Deprecated since version 3.0.0: Harvesting metadata in Metacat through OAI-PMH standard is obsolete.
The Open Archives Initiative Protocol for Metadata Harvesting (OAI-PMH) was first developed in the late 1990’s as a standard for harvesting metadata from distributed metadata/data repositories. The current version of the OAI-PMH standard is 2.0 as of June 2002, with minor updates in December 2008.
The OAI-PMH standard uses the Hypertext Transport Protocol (HTTP) as a transport layer and specifies six query methods (called verbs) that must be supported by an OAI-PMH compliant data provider (also referred to as a repository). These methods are:
GetRecord
- retrieves zero or one complete metadata record from a repository;
Identify
- retrieves information about a repository;
ListIdentifiers
- retrieves zero or more metadata record “headers” (not the complete metadata record) from a repository;
ListMetadataFormats
- retrieves a list of available metadata record formats supported by a repository;
ListRecords
- retrieves zero or more complete metadata records from a repository; and
ListSets
- retrieves the set structure from a repository.
The OAI-PMH compliant data provider must accept requests from both HTTP GET and HTTP POST request methods. Responses from the data provider must be returned as an XML-encoded (version 1.0) stream. Error handling must be supported by the data provider and return the correct error response code back to the harvester. Detailed specifications and examples of all six verbs may be viewed in Section 4 of the OAI-PMH standards document.

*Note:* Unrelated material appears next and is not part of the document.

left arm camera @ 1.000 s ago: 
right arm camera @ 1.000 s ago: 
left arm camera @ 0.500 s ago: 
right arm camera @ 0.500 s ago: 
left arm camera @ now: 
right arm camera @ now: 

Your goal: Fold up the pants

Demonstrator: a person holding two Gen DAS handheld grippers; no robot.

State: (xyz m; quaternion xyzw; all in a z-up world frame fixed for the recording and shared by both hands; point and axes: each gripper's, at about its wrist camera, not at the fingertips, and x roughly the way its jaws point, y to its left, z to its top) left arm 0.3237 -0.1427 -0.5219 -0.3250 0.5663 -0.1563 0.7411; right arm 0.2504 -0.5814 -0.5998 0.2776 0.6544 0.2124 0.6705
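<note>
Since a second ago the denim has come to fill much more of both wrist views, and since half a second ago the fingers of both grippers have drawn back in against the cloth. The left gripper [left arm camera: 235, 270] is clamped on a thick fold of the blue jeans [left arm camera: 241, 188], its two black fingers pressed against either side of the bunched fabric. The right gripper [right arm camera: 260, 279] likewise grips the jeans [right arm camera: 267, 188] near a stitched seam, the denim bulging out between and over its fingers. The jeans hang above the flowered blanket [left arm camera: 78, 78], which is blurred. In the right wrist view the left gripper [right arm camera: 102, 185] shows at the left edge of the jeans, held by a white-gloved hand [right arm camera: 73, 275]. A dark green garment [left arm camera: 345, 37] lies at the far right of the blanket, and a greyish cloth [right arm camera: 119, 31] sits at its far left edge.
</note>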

The OAI-PMH requires that unqualified Dublin Core metadata be supported as a
minimum. Although EML generally provides more fine-grained metadata than Dublin
Core, the two metadata standards do share many of the same (or similar) content
elements. Transformations from EML to Dublin Core performed by Metacat OAI-PMH
produce simple or unqualified Dublin Core, which is associated with the reserved
metadataPrefix symbol oai_dc
in the OAI-PMH.
The following table summarizes the element mappings of the EML to Dublin Core crosswalk performed by Metacat OAI-PMH, including notes specific to each element mapping.
EML Element |
DC Element |
Notes |
---|---|---|
Title |
title |
|
Creator |
creator |
Use only the creator’s name (givenName and surName elements); could be an organization name |
keyword |
subject |
One subject element per keyword element |
abstract |
description |
Must extract text formatting tags |
publisher |
publisher |
Use only the publisher’s name (givenName and surName elements); could be an organization name |
associatedParty |
contributor |
Use only the party’s name (givenName and surName); could be an organization name |
pubDate |
date |
One-to-one mapping |
dataset, citation, protocol, software |
type |
Type value is determined by the type of EML document rather than by a specific field value |
physical |
format |
Use a mime type as the Format value? For example, if EML has |
(1) packageId;
(2) URL to the EML document
|
identifier
|
packageId can be used as the value of one identifier element;
a second identifier element can hold a URL to the EML document
|
dataSource |
source |
Use the document URL of the referenced data source? |
Citation |
relation |
Use the document URL of the referenced citation? |
geographicCoverage
|
coverage
|
Add separate coverage elements for geographic description and geographic bounding coordinates.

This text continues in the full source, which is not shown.